Your last Stay in Bhutan Comprises of an early Breakfast and visiting the following places. Grab all that you can, capture every cherished moments in your camera, write a story to narrate to your loved ones.
Chele la (pass), at an elevation 3,988 meters is considered to be one of the
highest motorable passes in Bhutan. About an hour's drive along a thickly-forested road, is this Pass-a botanical paradise. The pass provides stunning views of the sacred mountain Jomolhari and Jichu Drake. It is also marked by hundreds of prayer flags fluttering in the wind. Here, visitors can see cascades of wild roses, purple and yellow primulas, and swathes of deep blue iris covering the forest floor. The top of the pass bloom with rhododendrons in a variety of colours-pale pink, deep pink, burnt orange, mauve, white and scarlet.

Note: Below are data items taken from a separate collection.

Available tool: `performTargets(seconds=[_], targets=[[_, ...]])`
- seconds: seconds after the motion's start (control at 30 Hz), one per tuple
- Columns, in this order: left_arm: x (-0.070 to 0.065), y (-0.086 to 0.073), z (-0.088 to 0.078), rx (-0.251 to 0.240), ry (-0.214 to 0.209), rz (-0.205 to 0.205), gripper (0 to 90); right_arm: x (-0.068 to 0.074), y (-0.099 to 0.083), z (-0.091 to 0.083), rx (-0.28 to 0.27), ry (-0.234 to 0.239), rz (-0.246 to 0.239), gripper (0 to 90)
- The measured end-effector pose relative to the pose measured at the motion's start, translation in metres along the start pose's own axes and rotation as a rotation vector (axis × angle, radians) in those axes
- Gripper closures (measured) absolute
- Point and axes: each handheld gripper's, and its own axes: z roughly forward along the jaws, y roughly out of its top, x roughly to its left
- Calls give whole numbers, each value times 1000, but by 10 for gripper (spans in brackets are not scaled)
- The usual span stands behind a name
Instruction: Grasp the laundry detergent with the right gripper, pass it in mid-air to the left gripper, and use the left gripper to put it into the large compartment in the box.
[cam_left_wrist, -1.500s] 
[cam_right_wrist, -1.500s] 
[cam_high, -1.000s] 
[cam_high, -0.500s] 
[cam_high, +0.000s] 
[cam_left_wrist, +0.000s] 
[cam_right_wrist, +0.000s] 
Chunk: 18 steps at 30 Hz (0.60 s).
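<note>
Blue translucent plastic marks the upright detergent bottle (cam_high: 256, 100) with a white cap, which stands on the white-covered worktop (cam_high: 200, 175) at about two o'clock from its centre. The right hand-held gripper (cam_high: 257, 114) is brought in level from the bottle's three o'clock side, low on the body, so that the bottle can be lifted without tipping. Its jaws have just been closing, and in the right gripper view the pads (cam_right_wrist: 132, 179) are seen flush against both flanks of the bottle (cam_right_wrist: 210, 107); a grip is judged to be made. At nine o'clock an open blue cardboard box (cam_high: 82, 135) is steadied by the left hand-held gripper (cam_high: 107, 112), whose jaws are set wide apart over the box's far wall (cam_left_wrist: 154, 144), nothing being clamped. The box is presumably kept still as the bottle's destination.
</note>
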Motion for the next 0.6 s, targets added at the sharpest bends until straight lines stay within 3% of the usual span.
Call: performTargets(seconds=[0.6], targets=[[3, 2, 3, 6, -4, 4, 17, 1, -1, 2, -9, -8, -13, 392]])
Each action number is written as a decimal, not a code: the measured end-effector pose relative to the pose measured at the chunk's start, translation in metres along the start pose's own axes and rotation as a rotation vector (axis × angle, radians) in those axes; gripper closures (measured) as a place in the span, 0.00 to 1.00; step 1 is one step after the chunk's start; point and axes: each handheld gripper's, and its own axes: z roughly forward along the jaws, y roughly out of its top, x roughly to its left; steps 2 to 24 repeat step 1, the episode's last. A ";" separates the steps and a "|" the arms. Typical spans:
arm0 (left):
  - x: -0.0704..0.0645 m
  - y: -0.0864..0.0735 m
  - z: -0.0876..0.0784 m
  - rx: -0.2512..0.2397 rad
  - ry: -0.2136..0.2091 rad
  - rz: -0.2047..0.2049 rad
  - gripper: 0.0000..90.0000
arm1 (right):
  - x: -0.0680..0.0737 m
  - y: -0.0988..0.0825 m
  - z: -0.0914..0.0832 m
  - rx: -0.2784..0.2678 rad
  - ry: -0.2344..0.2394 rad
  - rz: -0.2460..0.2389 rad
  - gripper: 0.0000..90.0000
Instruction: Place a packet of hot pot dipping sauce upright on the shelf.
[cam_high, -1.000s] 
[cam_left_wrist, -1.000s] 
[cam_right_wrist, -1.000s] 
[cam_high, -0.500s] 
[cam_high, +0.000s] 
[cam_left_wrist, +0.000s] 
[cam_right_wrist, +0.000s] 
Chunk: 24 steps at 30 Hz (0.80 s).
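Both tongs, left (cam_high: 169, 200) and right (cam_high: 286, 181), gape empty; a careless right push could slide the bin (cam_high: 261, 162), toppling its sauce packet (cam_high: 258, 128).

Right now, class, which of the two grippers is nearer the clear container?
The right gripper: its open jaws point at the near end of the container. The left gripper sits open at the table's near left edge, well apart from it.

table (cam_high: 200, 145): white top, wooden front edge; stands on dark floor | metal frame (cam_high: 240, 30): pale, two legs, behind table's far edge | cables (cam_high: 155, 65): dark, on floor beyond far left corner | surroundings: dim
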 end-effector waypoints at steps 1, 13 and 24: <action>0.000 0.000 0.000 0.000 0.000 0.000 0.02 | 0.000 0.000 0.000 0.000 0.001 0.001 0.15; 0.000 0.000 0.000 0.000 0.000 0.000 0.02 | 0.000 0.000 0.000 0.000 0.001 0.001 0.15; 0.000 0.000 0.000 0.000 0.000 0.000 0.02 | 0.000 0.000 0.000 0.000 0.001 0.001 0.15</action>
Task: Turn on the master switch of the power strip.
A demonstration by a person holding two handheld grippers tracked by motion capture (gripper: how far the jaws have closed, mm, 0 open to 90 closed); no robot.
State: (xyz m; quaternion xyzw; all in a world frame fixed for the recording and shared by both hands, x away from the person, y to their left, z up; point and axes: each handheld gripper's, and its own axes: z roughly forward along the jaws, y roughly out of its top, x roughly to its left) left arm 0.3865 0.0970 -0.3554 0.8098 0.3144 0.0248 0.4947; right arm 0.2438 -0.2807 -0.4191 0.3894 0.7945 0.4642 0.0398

Later en route excursion to Dzongdrakha Goempa. Often called as mini Takstang, Dzongdrakha is a cliff-side temple complex on the western side of the Paro Valley. Four shrines make up the complex, dedicated to Drolma (Tara), Tsheringma (Goddess of Longevity), Guru Rinpoche and the Buddha of the Future, Maitreya. Local oral tradition states that when Guru Rinpoche first came to Bhutan, he came from Nepal, first landing at Drakarpo, and then Dzongdrakha before arriving at Taktshang (Tiger's Nest) farther north up the valley. Located approx 20 minute drive from Paro, these temples are built on a cliff above Bondey village but the walk is not as strenuous as Taktshang. From the road, it take only about 30 minutes walk to reach here, through forests of rhododendron and oak trees with white monkeys on it. Dzongdrakha also hosts an annual Tshechu (festival) that takes place the day before and the day after the larger Paro Tshechu held at Rinpung Dzong near the main town. During the festival at Dzongdrakha, one of the main blessings takes place when the chorten (stupa) of the past Buddha is opened so that attendees are blessed by the relic held within. The Dzongdrakha village has numerous temples and is known for most of their men being either fully ordained monks or gomchens (lay monks who don’t take vows of celibacy). Ironically it is the women who work in the fields and are the bread earners unlike in any other part of the country.
Visit Farm houses in Paro Valley which offers a good glimpse into the lifestyle of a farmer, interact with them take pictures.
Then drive to Kyichu Temple, one of the 108 temples built in the 7th century by the Tibetan King Songsten Gampo. The story goes that a giant demon lay across the whole area of Tibet and the Himalayas and was preventing the spread of Buddhism. To overcome her, King Songtsen Gampo decided to build 108 temples, which would be placed on all the points of her body. Of these 108 temples, 12 were built in accordance with precise plans. Thus, it happened that in about the year 638 AD the temple of Jokhang in Lhasa was built over the very heart of the demon.
Evening drive up the valley to visit the historic Drukgyel Dzong which was built in the 16th century to mark the Bhutanese victory over the Tibetan invaders.
Also visit the interior of Rinpung Dzong, built in 1645 to defend the valley against Tibetan invaders. The Dzong is now being used as an administration center and school for monks. Then walk down to Rinpung Bridge (Traditional Bridge), oldest bridge in Bhutan.